KEISTIMEWAAN UWAIS AL QARNI
► Walaupun beliau tidak pernah bertemu dengan Rasulullah Saw, tetapi rohaninya selalu berhubungan.
► Pada hari kiamat nanti, dimana semua manusia akan dibangkitkan
kembali, Uwais Al Qarni akan memberikan syafa’at kepada sejumlah manusia
sebanyak domba yang dimiliki Rabi’ah dan Mundhar, demikian yang
disabdakan Rasulullah Saw kepada Ali bin Abi Thalib dan Umar bin
Khattab.
► Beliau adalah seorang sufi yang amat sederhana, takut dan ta’at
pada Allah Swt, ta’at pada Rasulullah Saw dan kedua orang tuanya. Pada
waktu siang hari beliau selalu giat bekerja, tetapi walaupun beliau pada
siang hari giat bekerja, mulutnya selalu membaca istighfar dan membaca
ayat-ayat Al Quran.
► Setiap hari beiau selalu dalam keadaan lapar dan hanya memiliki
pakaian yang melekat pada tubuhnya. Ini menunjukkan bahwa beliau hidup
sangat sederhana sekali. Daan dalam kesederhanaan itu beliau selalu
berdo’a kepada Allah Swt, “Ya Allah, janganlah ENGKAU siksa aku karena
ada yang mati kelaparan dan jangan pula ENGKAU siksa aku karena ada yang
kedinginan”.
► Beliau selalu bersam Tuhan dan orang-orang yang lemah. Beliau dapat
merasakan penderitaan yang dialami oleh orang-orang yang lemah dan
membuat dirinya seperti mereka sebagaimana yang pernah diamalkan
Rasulullah Saw.
Banyaknya keistimewaan yang dimiliki oleh seorang Uwais Al Qarni,
hingga membuat Rasulullah Saw memerintahkan kepada Umar bin Khattab dan
Ali bin Abi Thalib untuk menemui Uwais sambil menyampaikan salam dari
Rasulullah Saw.
Ketika Umar dan Ali berhasil menemui Uwais, terjadilah percakapan sebagaimana yang telah dituturkan oleh Abu Na’im Al Asfahani,
Umar ► “apa yang anda kerjakan disini.?”
Uwais ► “Disini saya bekerja sebagai penggembala”
Umar ► “Siapa sebenarnya anda ini.?”
Uwais ► “Saya adalah hamba Allah Swt
Umar ► “Semuanya sudah tahu, kita semua adalah hamba Allah Swt, izinkanlah kami mengetahui dan mengenal anda lebih dekat”
Uwais ► “Silahkan”
Umar dan Ali ► “Setelah kami perhatikan, kami mempunyai kesimpulan
bahwa anda inilah orang yang pernah diceritakan Rasulullah Saw kepada
kami, oleh karena itu berilah kami pelajaran dan do’akan kami agar
memperoleh kebahagiaan di dunia dan akhirat”.
Uwais ► “Saya tidak mendo’akan seseorang secara khusus.
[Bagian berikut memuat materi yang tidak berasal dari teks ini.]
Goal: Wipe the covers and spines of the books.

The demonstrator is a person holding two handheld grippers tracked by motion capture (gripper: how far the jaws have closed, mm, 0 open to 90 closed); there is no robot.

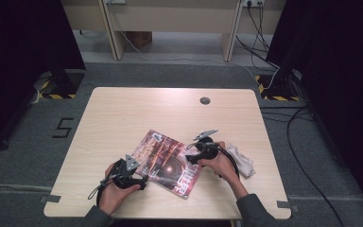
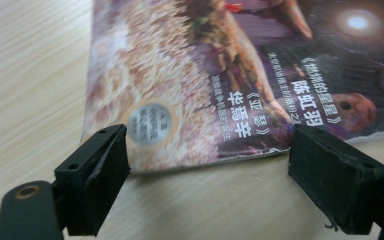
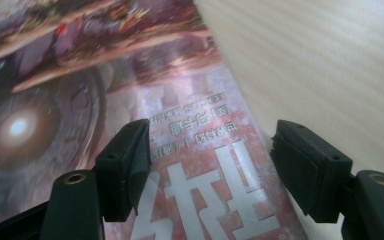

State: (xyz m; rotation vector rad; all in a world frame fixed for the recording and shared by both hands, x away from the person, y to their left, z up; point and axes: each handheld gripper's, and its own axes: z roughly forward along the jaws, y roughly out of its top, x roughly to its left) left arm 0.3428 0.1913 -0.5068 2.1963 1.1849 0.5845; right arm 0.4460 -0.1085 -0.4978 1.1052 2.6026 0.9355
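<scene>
Two hand-held black grippers are seen low over a glossy magazine with a reddish-purple illustrated cover point(image 1: 168, 163), which lies flat and askew on the near half of the pale wooden table point(image 1: 123, 113). The left gripper point(image 2: 207, 165) is held with jaws spread wide at the magazine's near edge, nothing between them. The right gripper point(image 3: 210, 160) is likewise parted, straddling the cover's edge beside large white lettering. Farther right, a crumpled white cloth point(image 1: 241, 160) is seen beside the right hand point(image 1: 222, 163).
</scene>
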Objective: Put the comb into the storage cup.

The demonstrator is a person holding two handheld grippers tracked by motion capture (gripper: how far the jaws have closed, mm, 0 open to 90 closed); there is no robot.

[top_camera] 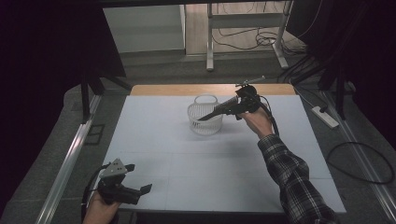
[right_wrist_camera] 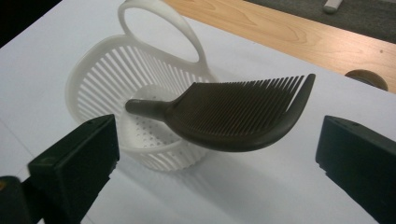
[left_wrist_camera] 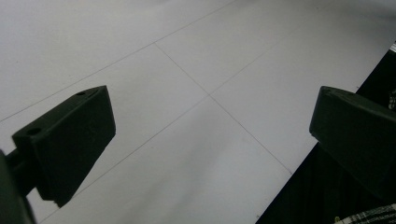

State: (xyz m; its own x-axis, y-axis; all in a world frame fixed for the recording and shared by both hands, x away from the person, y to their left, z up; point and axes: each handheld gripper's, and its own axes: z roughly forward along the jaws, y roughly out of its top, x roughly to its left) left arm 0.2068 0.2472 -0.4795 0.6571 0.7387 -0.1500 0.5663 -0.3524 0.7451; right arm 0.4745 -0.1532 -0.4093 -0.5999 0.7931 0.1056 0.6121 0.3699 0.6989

Setiap hari kami
elalu mendo’akan kepada seluruh umat Islam. Siapa sebenarnya anda
berdua ini.?”.
Ali ► “Beliau adalah Umar bin Khattab Amirul Mukminin dan saya adalah
Ali bin Abi Thalib, kami berdua diutus Rasulullah Saw menemui anda dan
menyampaikan salam dari Rasulullah Saw.
Uwais ► “Assalaamu ‘alaikum wahai Amirul Mukminin dan wahai Ali bin Abi
Thalib, semoga Allah Swt selalu memberi kebaikan kepada tuan berdua atas
jasa-jasa tuan kepada umat Islam”.
Umar ► “Berilah kami pelajaran yang bermanfaat wahai hamba Allah”.
Uwais ► “Carilah Rahmat Allah Swt dengan ta’at dan mengikuti dengan penuh pengharapan dan takutlah tuan kepada Allah Swt.”
Umar ► “Terima kasih atas pelajaran yang anda berikan pada kami yang
sangat berharga ini. Dan kami telah menyediakan kepada anda seperangkat
pakaian dan uang untuk tuan. Kami mengharapkan agar anda menerimanya.”
Uwais ► “Terima kasih wahai Amirul Mukminin, kami tidak menolak dan juga
tidak membutuhkan apa yang tuan awa. Upah yang saya terima 4 dirham itu
sangat berlebihan, sehingga sisanya saya berikan kepada ibuku.
Sehari-hari saya hanya memakan buah korma dan minum air putih dan
sayaini belum pernah memakan makanan yang dimasak. Kurasakan hidupku ini
seolah-olah tidak sampai pada petang hari dan kalau tiba petang hari
saya tidak merasa sampai pada pagi hari. Hati saya selalu mengingat
Allah Swt dan sangat kecewa kalau tidak sampai mengingat-Nya.
Ada beberapa pokok pelajaran dari seorang Uwais al Qarni agar manusia memperoleh kebahagiaan hidup di dunia dan akhirat.
“Seseorang akn memperoleh ketenangan dan ketenteraman jika hatinya selalu berdzikir kepada allah Swt dan tidak pernah terputus.”
“Dan bahwa Hati itu hanyalah untuk Allah Swt, bukan untuk
yang lainnya. Oleh karena itu kuasailah nafsu dan tundukkanlah secara
penuh.”
SUBHANALLAH ….
Ternyata beliau tak terkenal di bumi , tapi terkenal di langit….
( wallohua'lam bishowwab )
Semoga kita mampu memetik hikmah dan teladan atas kisah ketakwaan ini.